• **ENTRIES SHOWN**:

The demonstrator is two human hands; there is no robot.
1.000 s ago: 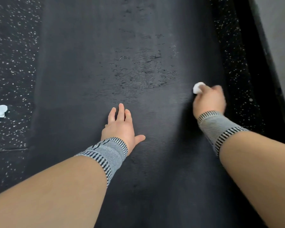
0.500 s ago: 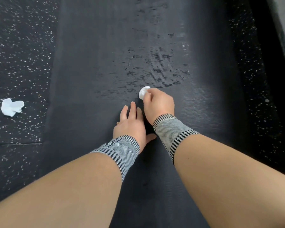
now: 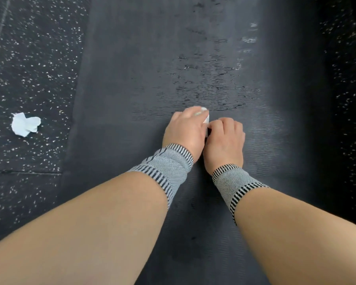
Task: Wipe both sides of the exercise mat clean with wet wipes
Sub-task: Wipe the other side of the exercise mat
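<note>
- Grip: both hands together mid-mat, left hand [image 3: 183, 128] and right hand [image 3: 224, 136] touching, fingers curled round the small white wipe [image 3: 205, 115] wedged between them.
- Half a second back, held by the right hand alone while the left lay flat; a second back, out near the mat's right edge. Now brought to the centre and taken in both hands.
- Probably being refolded or handed over, not rubbed; cannot tell which.
- Mat [image 3: 142, 68] flat on the speckled floor [image 3: 29, 68], damp rippled streaks just beyond the hands.
- Crumpled spent wipe [image 3: 25, 124] on the floor, well left.
- Underside not yet reached, judging by the lay.
</note>
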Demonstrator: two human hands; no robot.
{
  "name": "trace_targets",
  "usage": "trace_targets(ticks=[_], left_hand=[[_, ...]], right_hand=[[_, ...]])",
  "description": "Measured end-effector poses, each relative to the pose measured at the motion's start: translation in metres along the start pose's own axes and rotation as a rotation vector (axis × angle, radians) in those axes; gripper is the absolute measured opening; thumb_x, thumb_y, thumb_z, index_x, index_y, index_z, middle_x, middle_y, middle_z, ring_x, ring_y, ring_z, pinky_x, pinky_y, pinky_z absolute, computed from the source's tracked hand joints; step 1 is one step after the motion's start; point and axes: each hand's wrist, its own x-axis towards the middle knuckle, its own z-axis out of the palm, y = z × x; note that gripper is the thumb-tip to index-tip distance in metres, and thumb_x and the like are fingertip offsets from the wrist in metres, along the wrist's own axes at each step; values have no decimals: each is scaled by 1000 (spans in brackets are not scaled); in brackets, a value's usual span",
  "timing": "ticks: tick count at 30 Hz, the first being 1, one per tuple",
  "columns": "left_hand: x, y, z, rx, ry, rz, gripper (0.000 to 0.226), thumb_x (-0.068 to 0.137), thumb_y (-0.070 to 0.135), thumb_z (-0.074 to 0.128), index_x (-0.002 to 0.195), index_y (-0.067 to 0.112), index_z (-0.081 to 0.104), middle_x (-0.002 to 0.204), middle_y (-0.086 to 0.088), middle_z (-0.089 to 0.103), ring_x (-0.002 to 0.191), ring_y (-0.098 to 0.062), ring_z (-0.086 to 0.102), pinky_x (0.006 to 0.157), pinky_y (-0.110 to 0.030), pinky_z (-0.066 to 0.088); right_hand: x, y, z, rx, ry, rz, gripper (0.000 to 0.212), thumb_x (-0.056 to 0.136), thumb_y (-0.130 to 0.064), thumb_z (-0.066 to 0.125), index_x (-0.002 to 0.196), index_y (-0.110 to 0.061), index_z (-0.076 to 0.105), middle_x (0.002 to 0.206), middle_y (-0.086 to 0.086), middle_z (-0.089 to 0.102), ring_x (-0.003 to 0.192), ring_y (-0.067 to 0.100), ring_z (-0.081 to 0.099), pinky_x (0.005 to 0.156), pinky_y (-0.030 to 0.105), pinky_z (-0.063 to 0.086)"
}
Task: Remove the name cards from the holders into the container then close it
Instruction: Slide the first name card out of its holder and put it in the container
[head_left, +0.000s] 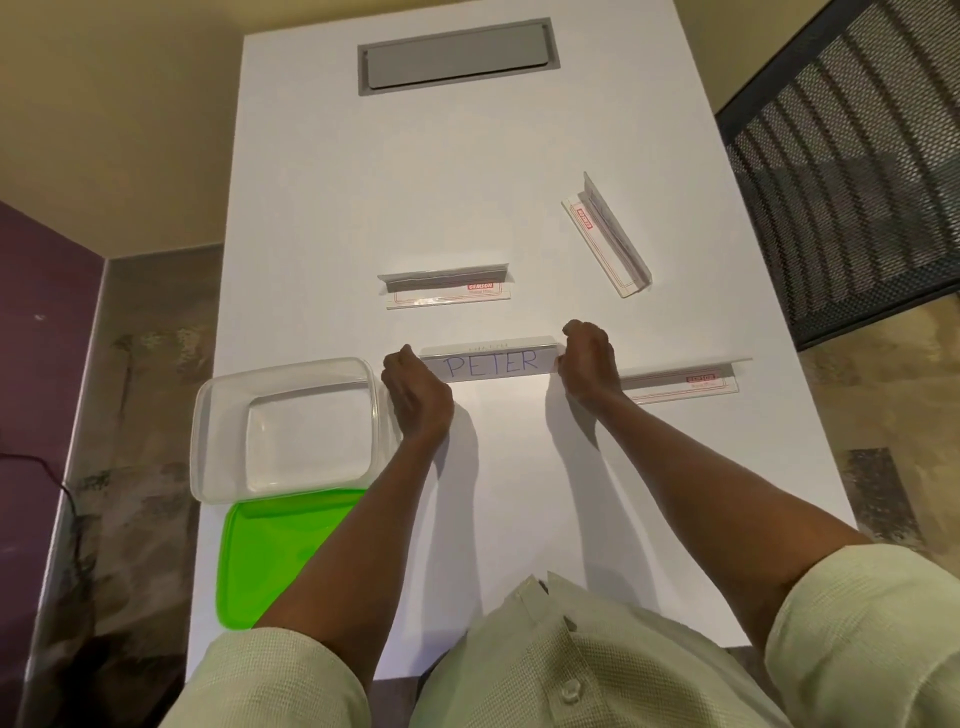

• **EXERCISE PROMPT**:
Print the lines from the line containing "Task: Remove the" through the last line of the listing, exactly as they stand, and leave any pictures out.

• **REPLY TO THE EXERCISE**:
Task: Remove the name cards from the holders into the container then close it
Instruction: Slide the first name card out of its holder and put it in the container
[head_left, +0.000s] 

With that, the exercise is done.